Folha de S. Paulo
André Mendonça, nova Lei da Improbidade e
PEC sobre CNMP mostram que há gente que não aprende nada e esquece tudo
Excitemos a fúria dos algozes. Três
questões que têm inflamado parte do colunismo e da imprensa me dão a certeza de
que é preciso adaptar à cor local frase famosa de Talleyrand sobre os Bourbons,
quando voltaram ao poder na França, durante a chamada “Restauração”.
Refiro-me, no nosso caso, à resistência
de Davi Alcolumbre em marcar a sabatina de André Mendonça, às mudanças
feitas na antes destrambelhada Lei da Improbidade Administrativa e à PEC que
muda a composição do Conselho Nacional do Ministério Público (CNMP).
“Não aprenderam nada; não esqueceram nada”,
disse Talleyrand. Vale dizer: todos os graves eventos vividos pela Europa, em
particular a França, em 25 anos não haviam ensinado nada aos bacanas que
voltavam ao poder. E continuavam a hostilizar os suspeitos de sempre.
Por aqui, sobre certos nichos da imprensa,
pode-se dizer algo ainda pior: não aprenderam nada e esqueceram tudo. A terra
devastada sobre a qual perambulamos, herança maldita de um trabalho contínuo de
destruição dos espaços institucionais de resolução de conflitos — aquela tal
“política” —, ainda parece pouco.
Vejo, por exemplo, alguns obstinados do colunismo a fazer um verdadeiro trabalho de assessoria de imprensa para Sergio Moro. Eis que a figura de Dom Sebastião ressurge das brumas. Não desapareceu em batalha heroica. Deixou a toga para servir a Jair Bolsonaro, com quem se desentendeu, e foi ganhar a vida nos EUA, de onde ameaça voltar para educar os nativos. Sim, o lava-jatismo tenta se reerguer. E aí vale tudo.
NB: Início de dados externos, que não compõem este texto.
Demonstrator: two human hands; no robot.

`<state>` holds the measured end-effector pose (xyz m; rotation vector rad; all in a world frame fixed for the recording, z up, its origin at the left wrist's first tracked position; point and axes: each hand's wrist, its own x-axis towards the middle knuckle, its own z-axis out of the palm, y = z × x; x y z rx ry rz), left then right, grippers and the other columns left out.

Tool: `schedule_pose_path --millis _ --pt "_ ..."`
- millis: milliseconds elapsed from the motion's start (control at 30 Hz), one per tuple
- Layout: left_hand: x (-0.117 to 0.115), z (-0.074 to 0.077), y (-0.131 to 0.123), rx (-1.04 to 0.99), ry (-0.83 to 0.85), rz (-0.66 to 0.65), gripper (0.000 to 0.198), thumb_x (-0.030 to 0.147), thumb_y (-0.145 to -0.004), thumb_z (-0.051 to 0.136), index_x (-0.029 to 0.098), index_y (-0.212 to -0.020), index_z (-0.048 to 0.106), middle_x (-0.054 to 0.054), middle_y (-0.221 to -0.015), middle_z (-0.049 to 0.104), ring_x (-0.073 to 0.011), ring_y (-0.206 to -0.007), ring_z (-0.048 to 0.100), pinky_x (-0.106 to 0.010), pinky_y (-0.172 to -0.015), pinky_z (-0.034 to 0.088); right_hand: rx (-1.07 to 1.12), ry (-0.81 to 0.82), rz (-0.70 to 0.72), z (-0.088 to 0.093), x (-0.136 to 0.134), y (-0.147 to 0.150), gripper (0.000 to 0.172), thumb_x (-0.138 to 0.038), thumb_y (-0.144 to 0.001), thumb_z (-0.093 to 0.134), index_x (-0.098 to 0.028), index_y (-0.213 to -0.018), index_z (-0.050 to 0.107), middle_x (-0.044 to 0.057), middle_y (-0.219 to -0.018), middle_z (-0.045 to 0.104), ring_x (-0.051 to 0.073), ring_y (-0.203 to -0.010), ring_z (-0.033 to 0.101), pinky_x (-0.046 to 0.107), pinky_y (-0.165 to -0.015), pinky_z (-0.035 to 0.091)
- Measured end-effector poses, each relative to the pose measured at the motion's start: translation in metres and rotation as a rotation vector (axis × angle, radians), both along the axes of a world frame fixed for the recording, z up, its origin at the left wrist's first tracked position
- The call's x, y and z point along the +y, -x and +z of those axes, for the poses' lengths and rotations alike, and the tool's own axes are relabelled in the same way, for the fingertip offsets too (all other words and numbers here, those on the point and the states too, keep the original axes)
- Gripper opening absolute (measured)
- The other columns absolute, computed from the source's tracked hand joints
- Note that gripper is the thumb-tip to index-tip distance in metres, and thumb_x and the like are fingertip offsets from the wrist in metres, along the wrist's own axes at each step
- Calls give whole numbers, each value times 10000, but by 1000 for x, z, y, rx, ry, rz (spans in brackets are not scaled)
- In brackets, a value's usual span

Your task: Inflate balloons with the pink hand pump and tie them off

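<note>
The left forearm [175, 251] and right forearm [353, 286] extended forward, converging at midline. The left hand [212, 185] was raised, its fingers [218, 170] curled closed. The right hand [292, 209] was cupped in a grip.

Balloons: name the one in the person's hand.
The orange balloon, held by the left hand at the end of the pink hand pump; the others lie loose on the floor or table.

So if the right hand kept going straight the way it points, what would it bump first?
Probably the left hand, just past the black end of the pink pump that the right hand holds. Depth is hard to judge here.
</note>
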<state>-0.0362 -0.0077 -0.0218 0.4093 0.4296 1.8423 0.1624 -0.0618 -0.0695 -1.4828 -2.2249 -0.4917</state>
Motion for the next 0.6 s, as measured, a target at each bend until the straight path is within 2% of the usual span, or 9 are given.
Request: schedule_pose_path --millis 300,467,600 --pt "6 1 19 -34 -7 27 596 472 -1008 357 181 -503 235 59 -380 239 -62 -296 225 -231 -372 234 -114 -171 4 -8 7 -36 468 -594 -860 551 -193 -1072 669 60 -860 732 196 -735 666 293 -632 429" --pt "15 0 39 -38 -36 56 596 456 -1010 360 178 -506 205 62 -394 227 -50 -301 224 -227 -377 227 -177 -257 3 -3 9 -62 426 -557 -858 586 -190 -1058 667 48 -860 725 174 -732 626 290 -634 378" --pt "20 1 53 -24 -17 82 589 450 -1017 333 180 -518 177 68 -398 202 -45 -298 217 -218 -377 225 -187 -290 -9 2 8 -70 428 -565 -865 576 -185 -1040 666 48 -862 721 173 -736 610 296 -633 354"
Vale, inclusive, ignorar a biografia de
André Mendonça porque, afinal, o “terrivelmente evangélico” fez, vamos dizer,
um acerto de agenda com a valorosa República de Curitiba. As
contínuas agressões do então ministro da Justiça à liberdade de expressão,
buscando criminalizá-la, e a frequência com que tratou crimes como liberdade de
expressão se anulam diante do compromisso com o “combate à corrupção”, que se
tornou, no Brasil, a prostituta do Estado de Direito — com a devida vênia às
prostitutas.
No dia 7 de julho, Bolsonaro chegou a dizer
que tem uma espécie de testemunho gravado de Mendonça, em reunião com a cúpula
do governo, em que, segundo se entende, o candidato ao Supremo fez juras de
fidelidade não ao dever de Justiça, mas ao poder de turno. E daí? Mendonça foi
adotado pelo “Milenarismo Lava-jatista”, e seus atos de lesa democracia estão
perdoados. E, claro!, o suspeito passou a ser Davi Alcolumbre, que resiste a
marcar a data da sabatina, dentro do que lhe garante, note-se, o ordenamento
legal.
A
tardia — e correta — mudança na Lei da Improbidade é tratada, por
esses mesmos nichos, como leniência com a corrupção porque, ora vejam!, passa a
exigir que se evidencie o dolo para que um agente público seja considerado,
então, ímprobo. Santo Deus! Recorram ao Houaiss. Voltem, se preciso, ao latim.
O sinônimo de ímprobo é “desonesto”. É razoável que o erro meramente culposo
não se distinga do ato doloso?
Aí clamam vozes das trevas, que nos deram
Bolsonaro como herança: “Ah, se tiver de provar o dolo, não se pune ninguém”. É
como dizer: “Já que não conseguimos atingir os nossos alvos com ações penais,
vamos apelar às cíveis, em que é possível condenar sem provas”. O novo texto
também estabelece um prazo para as ações. É o certo. Algumas se arrastam por 20
anos. Não é mais senso de justiça, mas apego a reféns. Leis sancionadas por
presidentes acuados resultam em desastres: a da improbidade traz a assinatura
de Collor; a da delação (organizações criminosas), a de Dilma.
E chegamos à PEC que muda a composição do
Conselho Nacional do Ministério Público (CNMP). É mentira que a proposta, desde
a origem — e já passou por alterações —, afete a independência do MP, à
diferença do que dizem os sindicalistas do setor. Tal juízo de valor, no
entanto, compõe hoje o lead de reportagens que deveriam ser apenas
informativas. Sem direito nem a outro lado.
Os caçadores de corruptos, convertidos em
“cassadores” de democracia e direitos fundamentais, não aprendem nada. E
esquecem tudo. Que comecem os xingamentos!